Tuesday, October 23, 2007

In the Process

I've made much of the abuse and misuse of guilt by our culture.
I'm painfully slow to recognize it in myself.
On a psychological level, it's maddening.
Everyone's job is, I suppose, what they make of it.
Sometimes I make mine out pretty hard.
It's pretty basic. Take out a truck full of packages and bring it back empty.
Some days it's a walk in the park and I walk out to my pickup at five-thirty.
Other days it's. . .
The problem is, on the latter days, I've found myself tense all day, waiting for the other jackboot to fall and club me on the head.
Part of it is successful mind manipulation on the part of the supervisors. They have succeeded in making you feel like you're getting off easy if you clock out under eleven hours.
So on a decent night, on the way home at six-thirty, I'm still waiting. . .
It came to me as I relaxed by letting the stinging wind blast through the cab of my truck.
The reason it was relaxing was because it stung just a little. It was uncomfortable.
I slung my arm out the window, and opened the back sliding glass.
Cold.
I began to unwind.
. . . because I was whacking myself over the head with the other shoe, and it was a slipper!
Whether I've been conditioned or whether it's a curse I was born with is moot.
I seem to remember feeling somewhat guilty as a kid.
I remember guilt as a roaring lion preceding my salvation.
But now, it crops up here and there, like crabgrass.
My life has been remarkably easy thus far and fear is the devil I know.
I wait for God to introduce some crisis into my life to teach me patience, or trust.
What I have told myself for years is that nothing is as bad as the expectation of what might be.
So I expect the worse, assuming that since dread is the worst part of any calamity I've already gotten over the hump of any potential disaster just by worrying about it.

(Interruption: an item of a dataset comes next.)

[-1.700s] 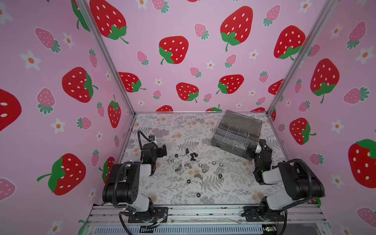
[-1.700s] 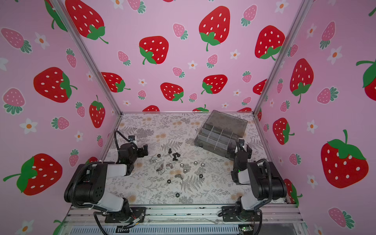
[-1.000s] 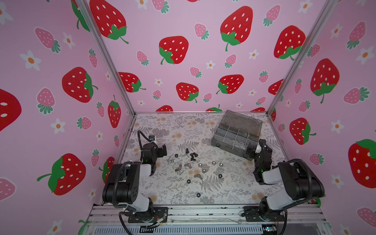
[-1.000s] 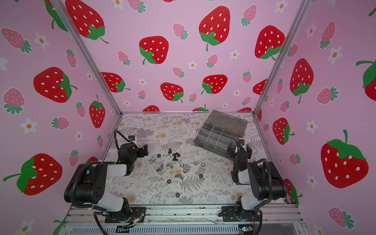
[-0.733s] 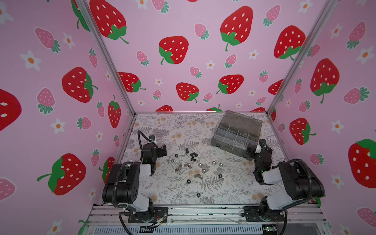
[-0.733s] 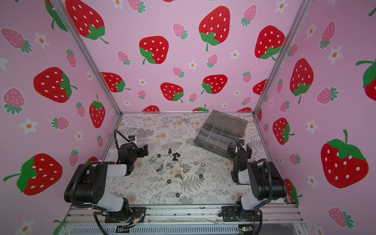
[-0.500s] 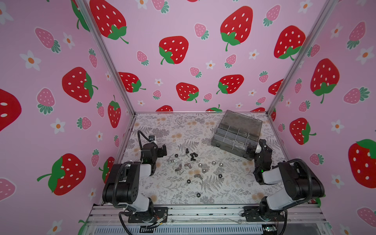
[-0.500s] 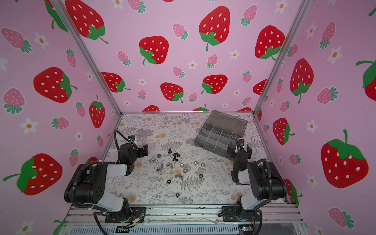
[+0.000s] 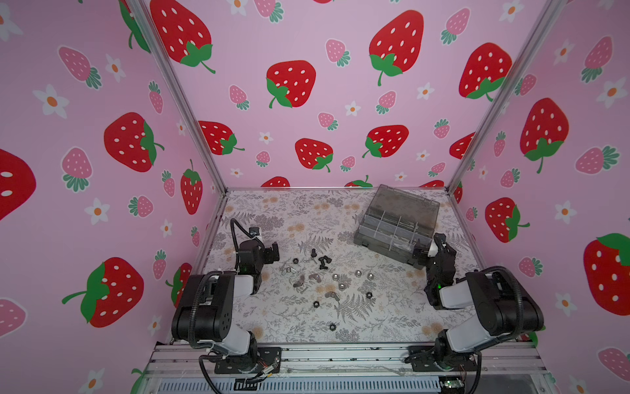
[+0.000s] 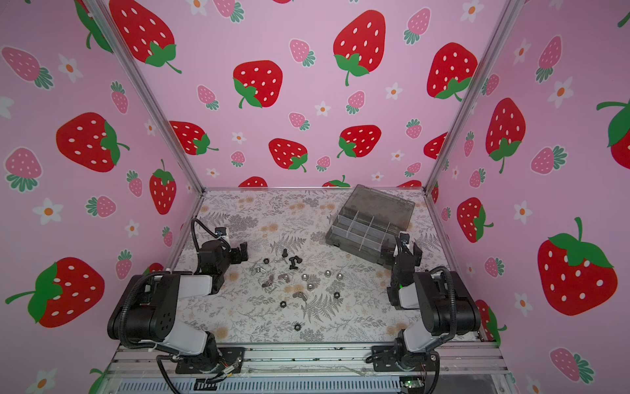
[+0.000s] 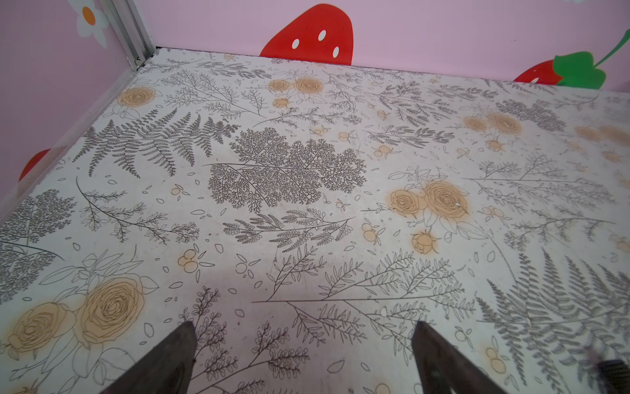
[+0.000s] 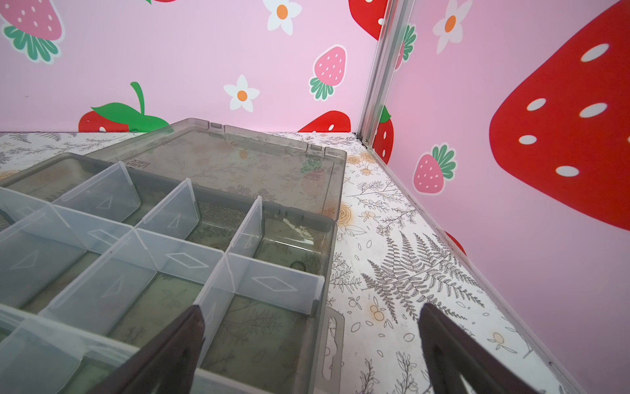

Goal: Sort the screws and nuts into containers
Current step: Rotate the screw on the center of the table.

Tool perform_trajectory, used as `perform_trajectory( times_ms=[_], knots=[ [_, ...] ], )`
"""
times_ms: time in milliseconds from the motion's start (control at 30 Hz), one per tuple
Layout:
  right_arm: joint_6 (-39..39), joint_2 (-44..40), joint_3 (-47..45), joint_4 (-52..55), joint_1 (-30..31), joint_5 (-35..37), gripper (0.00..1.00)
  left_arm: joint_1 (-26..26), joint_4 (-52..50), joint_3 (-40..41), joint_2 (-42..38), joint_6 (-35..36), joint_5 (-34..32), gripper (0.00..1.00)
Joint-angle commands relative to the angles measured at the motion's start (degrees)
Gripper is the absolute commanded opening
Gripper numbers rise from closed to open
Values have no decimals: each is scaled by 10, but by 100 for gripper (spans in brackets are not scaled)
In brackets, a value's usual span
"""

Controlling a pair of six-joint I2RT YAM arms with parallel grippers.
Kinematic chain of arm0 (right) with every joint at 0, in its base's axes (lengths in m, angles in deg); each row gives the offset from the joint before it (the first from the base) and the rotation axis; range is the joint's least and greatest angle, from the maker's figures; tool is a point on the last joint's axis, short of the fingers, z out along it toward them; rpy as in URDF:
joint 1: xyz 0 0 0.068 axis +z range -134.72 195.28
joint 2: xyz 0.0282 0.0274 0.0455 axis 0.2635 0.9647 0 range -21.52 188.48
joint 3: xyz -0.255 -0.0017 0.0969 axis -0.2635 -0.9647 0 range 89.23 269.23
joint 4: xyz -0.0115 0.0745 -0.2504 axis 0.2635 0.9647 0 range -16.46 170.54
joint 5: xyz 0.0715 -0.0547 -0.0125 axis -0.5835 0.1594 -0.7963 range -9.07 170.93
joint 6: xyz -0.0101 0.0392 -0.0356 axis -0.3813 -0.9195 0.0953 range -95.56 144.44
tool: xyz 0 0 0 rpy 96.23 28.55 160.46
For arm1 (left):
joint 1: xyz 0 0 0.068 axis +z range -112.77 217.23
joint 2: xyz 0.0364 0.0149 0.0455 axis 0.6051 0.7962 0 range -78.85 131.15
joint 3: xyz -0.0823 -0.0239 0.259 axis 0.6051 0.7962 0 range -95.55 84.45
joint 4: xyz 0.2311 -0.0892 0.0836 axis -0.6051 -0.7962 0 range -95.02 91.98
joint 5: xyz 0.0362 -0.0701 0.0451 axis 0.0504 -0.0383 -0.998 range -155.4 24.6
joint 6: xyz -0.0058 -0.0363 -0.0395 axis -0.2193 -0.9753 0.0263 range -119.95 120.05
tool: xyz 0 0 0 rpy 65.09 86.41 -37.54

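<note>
- Top views alone show the loose hardware: black bolts, hex nuts, cap nuts & wing nuts. All are strewn mid-table between the arms, nearer the left one. 1 hex nut lies apart toward the front edge.
- L wrist view: only floral table up to the back-left corner, plus own fingertips.
- R wrist view: box close up, w/ pale dividers & table print showing through the compartments.
- Box sits by the back-right corner. Long axis is skewed vs the back edge, right end nearer the front; 2 rows of compartments run along it. Lid is open, lying back toward that corner.
- Bolts & nuts are too small to tell which way each points.
- L gripper: fingers wide apart, nothing between them, low near the left edge, aimed at the back edge.
- R gripper: fingers wide apart, nothing held, at the box's near right corner. In its wrist view 1 finger overlaps an end compartment, the other the table; contact can't be told.
- Room: broad bare table at back-left & along the front edge, a bare gap between hardware & box, a narrow strip between box & right edge.
</note>
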Motion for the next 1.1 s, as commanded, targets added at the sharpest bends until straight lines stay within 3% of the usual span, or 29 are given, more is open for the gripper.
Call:
perform_trajectory(
  times_ms=[0,333,667,833,1067],
  knots=[
    [2,4,10,-23,-2,10,100,4,19,-17,6,10,11,99],
    [1,3,10,-26,-2,10,100,7,-34,-32,-31,12,27,99],
    [-9,-82,29,82,-2,34,100,4,-83,-13,-137,-1,0,99],
    [-47,-146,47,186,-1,66,100,-3,-120,-2,-208,-20,-28,99],
    [-162,-221,111,429,3,73,100,-35,-201,14,-318,-61,-84,99]
  ],
)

What was it John Wesley said about worry and cursing?
But this isn't so much sinful despair as it is preventative maintenance, y'see.
I've told others besides myself that no catastrophe can equal your imagination. I've made a good show of pointing this out to Devan and she is light years ahead of me in childlike faith.
My motto is, there's gotta be a more complicated way.
If you put me at point A and tell me to get to point B and there's a six-foot wide sidewalk in between, you'll never find it trod upon by me. I prefer the tangled brush on the right side or maybe the knee-deep mud on the left.
Because God wouldn't let you get by that easy.
Perfect love casts out fear.
Be ye perfect. Be, in the act of being. The verb is undeniably emphatic, undeniably present tense, no off-hand suggestion, but I tend to view commandments in the negative, focusing on what will happen if I fail to keep them.
This is otherwise known as not keeping your eye on the ball and its what I mean by fear; to serve God because you fear the consequences of the alternative. I take comfort in the fact that fear alone could not have carried me safe thus far, but the lingering shreds of the grace that taught my heart to fear are still fluttering in the wind of the grace that relieved my fears.